Der vielfach empfundene Parkplatzmangel ist aber nur auf den ersten Blick einer. Vielmehr besteht ein Verteilungsproblem: Viele Fahrzeuge könnten auch auf privatem Grund abgestellt werden – sei es auf dem eigenen Grundstück, oder etwa auf einem in der Nähe des Wohnorts angemieteten Stellplatz. Der Schlüssel dazu ist die Mehrfachnutzung – wie Agora Verkehrswende 2024 bereits im Papier Parken nach Feierabend und Ladenschluss herausgearbeitet hat. Viele Stellplätze auf Hinterhöfen, in Tiefgaragen oder an Supermärkten stehen ganz oder über längere Zeit leer, weil sie bislang nicht von Externen angemietet werden können.

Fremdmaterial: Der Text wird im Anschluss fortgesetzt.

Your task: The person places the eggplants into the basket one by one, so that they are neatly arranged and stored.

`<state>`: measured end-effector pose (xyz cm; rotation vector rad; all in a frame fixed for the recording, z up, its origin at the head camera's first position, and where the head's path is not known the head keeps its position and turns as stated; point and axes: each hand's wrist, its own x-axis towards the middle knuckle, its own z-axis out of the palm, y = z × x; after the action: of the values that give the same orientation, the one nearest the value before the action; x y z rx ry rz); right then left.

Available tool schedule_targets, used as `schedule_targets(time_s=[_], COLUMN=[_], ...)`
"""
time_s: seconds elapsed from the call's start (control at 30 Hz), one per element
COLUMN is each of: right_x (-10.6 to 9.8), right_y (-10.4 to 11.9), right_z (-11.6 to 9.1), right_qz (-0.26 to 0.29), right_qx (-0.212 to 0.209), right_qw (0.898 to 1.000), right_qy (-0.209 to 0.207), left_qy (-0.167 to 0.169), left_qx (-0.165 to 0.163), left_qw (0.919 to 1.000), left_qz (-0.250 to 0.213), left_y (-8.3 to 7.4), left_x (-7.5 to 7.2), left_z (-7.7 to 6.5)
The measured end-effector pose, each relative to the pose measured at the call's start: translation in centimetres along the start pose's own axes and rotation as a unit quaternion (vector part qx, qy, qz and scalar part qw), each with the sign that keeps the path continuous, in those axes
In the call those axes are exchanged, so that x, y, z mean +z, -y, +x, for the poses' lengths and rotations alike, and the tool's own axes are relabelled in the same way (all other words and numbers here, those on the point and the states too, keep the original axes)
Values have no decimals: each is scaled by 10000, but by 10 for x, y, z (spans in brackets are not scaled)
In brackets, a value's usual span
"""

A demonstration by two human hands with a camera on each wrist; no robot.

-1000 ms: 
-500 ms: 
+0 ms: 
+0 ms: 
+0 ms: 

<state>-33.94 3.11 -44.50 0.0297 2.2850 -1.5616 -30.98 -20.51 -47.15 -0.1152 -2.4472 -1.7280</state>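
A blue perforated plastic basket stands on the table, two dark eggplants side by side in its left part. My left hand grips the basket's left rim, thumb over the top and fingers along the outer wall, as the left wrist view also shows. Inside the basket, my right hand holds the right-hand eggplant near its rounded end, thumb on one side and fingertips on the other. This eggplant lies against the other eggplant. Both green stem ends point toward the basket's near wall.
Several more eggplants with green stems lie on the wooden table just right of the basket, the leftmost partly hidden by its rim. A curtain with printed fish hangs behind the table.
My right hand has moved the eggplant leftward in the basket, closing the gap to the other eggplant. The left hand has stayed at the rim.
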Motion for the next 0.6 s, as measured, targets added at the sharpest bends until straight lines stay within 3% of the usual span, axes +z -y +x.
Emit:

Die Nutzung vorhandener Stellplätze ist deutlich günstiger als die oftmals diskutierte Errichtung neuer Quartiersgaragen, die häufig an zu hohen Kosten scheitert. Mittlerweile haben sich mehrere Dienstleister auf dem Markt etabliert, die zwischen den Eigentümer:innen von Parkplätzen sowie Interessierten vermitteln.[4]

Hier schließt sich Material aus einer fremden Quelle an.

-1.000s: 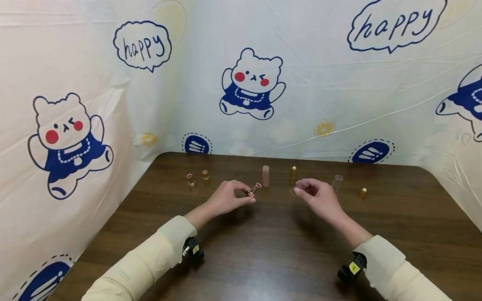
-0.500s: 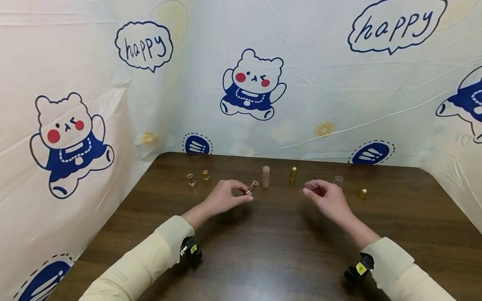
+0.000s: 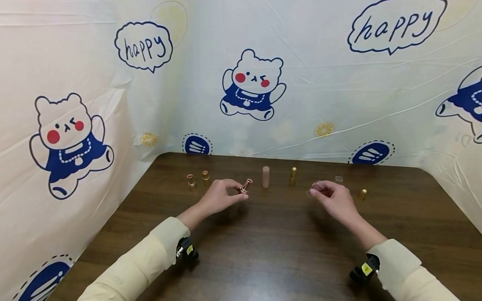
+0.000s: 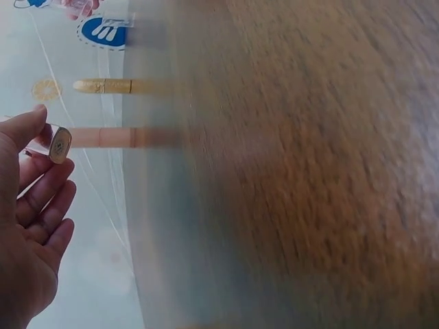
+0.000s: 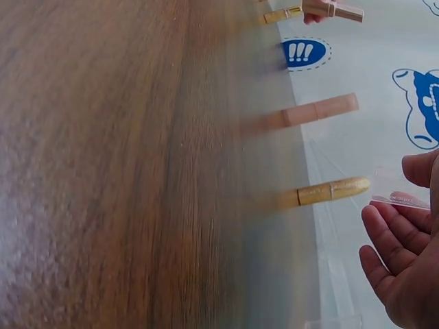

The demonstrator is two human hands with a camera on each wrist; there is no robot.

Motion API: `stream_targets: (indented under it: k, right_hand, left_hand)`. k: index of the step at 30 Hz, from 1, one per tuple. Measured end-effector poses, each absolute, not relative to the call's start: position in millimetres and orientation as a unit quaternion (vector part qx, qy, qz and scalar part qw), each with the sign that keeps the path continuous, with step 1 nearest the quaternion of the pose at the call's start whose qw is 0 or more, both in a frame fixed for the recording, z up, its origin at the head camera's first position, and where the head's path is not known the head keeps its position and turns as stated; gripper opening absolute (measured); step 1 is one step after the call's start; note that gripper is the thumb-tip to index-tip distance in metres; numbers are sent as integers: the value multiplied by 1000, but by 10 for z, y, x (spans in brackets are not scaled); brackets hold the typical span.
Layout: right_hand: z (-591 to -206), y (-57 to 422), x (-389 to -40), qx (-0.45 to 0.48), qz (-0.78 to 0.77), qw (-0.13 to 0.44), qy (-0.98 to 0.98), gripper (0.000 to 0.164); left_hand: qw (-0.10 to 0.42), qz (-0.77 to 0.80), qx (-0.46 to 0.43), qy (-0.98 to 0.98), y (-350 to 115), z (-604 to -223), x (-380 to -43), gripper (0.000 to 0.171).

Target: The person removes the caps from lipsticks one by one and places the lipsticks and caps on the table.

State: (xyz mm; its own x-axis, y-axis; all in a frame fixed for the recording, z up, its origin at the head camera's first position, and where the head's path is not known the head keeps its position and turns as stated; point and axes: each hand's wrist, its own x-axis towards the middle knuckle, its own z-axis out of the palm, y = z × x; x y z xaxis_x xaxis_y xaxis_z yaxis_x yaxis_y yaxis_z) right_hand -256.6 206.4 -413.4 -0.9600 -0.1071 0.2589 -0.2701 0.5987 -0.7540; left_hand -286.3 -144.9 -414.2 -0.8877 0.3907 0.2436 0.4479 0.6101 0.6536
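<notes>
In the head view my left hand pinches a rose-gold lipstick tube without a cap, tilted, above the table. The left wrist view shows the flat base of that lipstick tube between thumb and fingers. My right hand pinches a clear plastic cap, partly hidden by the fingers in the head view. The two hands are well apart. Between them stand a pink lipstick tube and a gold lipstick tube, both upright.
Two small uncapped tubes, one rose-gold and one gold, stand at the left. Right of my right hand are a clear cap, mostly hidden, and a short gold piece. A printed curtain hangs behind the brown table.
My left hand has moved slightly left with the lipstick tube. My right hand has moved right with the clear cap and now covers most of the standing clear cap.
</notes>
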Motion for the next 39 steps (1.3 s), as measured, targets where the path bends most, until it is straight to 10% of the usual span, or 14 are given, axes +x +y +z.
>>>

Parkraumreserven im privaten Raum – die große Unbekannte
Um Parkraumreserven im privaten Raum erschließen zu können, ist der erste Schritt, das theoretische Stellplatzangebot zu ermitteln.[5] Denn zentral ist die Frage, ob und in welchem Umfang in einem Stadtquartier bislang nur zeitweise oder gar nicht genutzte private Stellplätze tatsächlich vermietet werden könnten.
Parkraumreserven bestehen vielerorts, sie sind Autofahrenden aber meist nicht bekannt und unzugänglich. Anders als im Straßenraum, wo Parkmöglichkeiten frei zugänglich und einsehbar sind, liegen private Stellplätze häufig im Verborgenen, denn nicht öffentlich zugängliche Grundstücke können nicht ohne weiteres betreten werden. Daher ist ein kombiniertes Vorgehen aus Zählungen und Schätzungen des Stellplatzangebots erforderlich.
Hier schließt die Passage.